We are exceptionally fortunate to have a variety of fruit trees so close to the convent where we can actually see the fruit daily ripening on their branches. I never tire of watching them, year after year, as they develop from buds and blossoms to fully formed peaches, plums, pears and apples. Right now nectarines are the main attraction and center stage in all their beauty, with peaches just behind waiting in the wings to make their appearance.
There is a sweet little cake with a zesty fresh lemon flavor that lends itself perfectly as an accompaniment to any fresh fruit. It is a simple to mix batter into which you add slices of your choice of fruit according to the season; apricots, peaches and apples. It is surprisingly versatile and appealing and can be served in many ways. Lovely all by itself with a cup of tea, or alongside a dish of fresh fruit, it also packs nicely into a lunch box or picnic basket. This morning a beautiful basket of freshly picked nectarines appeared on the kitchen counter, some of them still on their leafy branches. This afternoon we made little nectarine cakes. They all disappeared in no time.
Little Nectarine Cake
CHANGE SERVING SIZEmuffins
- 1 cup flour
- 1 ½ tsp. baking powder
- ¼ tsp. salt
- 6 tbsp. butter room temperature, unsalted
- 1/3 cup sugar
- 1 egg(s) large
- 1 tsp. lemon zest finely grated
- 1 tsp. vanilla extract
- 1/3 cup whole milk
- 4 nectarines medium sized, pitted, cut into ¼” wedges
- 2 tbsp. sugar raw
- Preheat oven to 350°.
- Coat 12 muffin cups with non-stick spray.
- Whisk flour, baking powder, and salt in a medium bowl.
- Using an electric mixer, beat butter and sugar in another medium bowl, until light and fluffy about 2 minutes.
- Add egg, lemon zest, and vanilla and beat until combined.

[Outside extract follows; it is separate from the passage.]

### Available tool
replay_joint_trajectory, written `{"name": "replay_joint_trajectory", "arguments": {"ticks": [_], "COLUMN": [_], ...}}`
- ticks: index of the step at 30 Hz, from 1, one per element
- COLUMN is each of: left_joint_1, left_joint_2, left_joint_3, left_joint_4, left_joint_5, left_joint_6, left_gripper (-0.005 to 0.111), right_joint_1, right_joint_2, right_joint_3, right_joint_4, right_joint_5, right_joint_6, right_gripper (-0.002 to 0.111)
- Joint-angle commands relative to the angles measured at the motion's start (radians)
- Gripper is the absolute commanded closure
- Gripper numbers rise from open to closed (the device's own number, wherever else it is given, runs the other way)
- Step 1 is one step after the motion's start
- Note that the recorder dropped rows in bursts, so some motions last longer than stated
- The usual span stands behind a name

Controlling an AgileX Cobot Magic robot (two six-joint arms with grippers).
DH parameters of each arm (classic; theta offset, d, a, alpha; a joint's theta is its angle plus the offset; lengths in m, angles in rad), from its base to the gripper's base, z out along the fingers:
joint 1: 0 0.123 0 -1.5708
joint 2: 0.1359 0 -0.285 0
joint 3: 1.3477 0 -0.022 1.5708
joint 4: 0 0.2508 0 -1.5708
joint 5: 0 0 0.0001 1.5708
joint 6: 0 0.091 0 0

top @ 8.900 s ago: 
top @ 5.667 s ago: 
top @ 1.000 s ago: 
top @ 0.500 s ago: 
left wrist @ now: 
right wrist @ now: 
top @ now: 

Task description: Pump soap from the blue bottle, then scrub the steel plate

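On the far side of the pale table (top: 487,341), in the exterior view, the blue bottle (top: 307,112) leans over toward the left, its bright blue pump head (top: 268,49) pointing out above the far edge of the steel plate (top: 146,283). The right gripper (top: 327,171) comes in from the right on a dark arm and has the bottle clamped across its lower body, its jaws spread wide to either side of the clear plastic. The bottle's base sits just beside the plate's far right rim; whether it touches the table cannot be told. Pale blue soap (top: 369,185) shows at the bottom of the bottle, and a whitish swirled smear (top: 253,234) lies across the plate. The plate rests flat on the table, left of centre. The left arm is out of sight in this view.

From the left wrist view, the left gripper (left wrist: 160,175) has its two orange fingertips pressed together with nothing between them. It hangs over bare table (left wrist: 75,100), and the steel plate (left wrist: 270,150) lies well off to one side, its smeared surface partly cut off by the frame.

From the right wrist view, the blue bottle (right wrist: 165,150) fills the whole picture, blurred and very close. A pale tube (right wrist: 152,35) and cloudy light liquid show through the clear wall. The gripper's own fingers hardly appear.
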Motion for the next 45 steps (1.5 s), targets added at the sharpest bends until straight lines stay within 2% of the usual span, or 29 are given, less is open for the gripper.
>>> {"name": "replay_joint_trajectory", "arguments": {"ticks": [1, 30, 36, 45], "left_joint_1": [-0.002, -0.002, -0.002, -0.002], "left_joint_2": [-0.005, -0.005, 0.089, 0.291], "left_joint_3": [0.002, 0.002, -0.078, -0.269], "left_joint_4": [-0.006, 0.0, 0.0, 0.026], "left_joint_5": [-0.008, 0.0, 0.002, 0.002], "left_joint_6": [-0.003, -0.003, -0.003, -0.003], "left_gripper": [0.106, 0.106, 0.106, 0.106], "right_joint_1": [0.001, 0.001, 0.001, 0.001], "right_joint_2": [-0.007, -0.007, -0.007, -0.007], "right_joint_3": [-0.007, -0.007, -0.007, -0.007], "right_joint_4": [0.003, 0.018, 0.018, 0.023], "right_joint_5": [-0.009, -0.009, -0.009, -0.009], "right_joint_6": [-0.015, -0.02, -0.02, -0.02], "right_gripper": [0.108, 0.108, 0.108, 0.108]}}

- With mixer on low speed, add dry ingredients in 3 additions alternately with milk in 2 additions, beginning and ending with dry ingredients.
- Divide batter among muffin cups (cups will be only 1/3 full) and smooth tops.
- Top with nectarine slices and sprinkle with sugar.
- Bake until cakes are golden and toothpick comes out clean, 20-25 minutes.
- Transfer pan to a wire rack; let pan cool 5 minutes, then transfer cakes to a rack and let cool completely.
- Cakes can be made one day ahead. x
- Cakes can be made one day ahead.
- Store airtight at room temperature. Makes 12.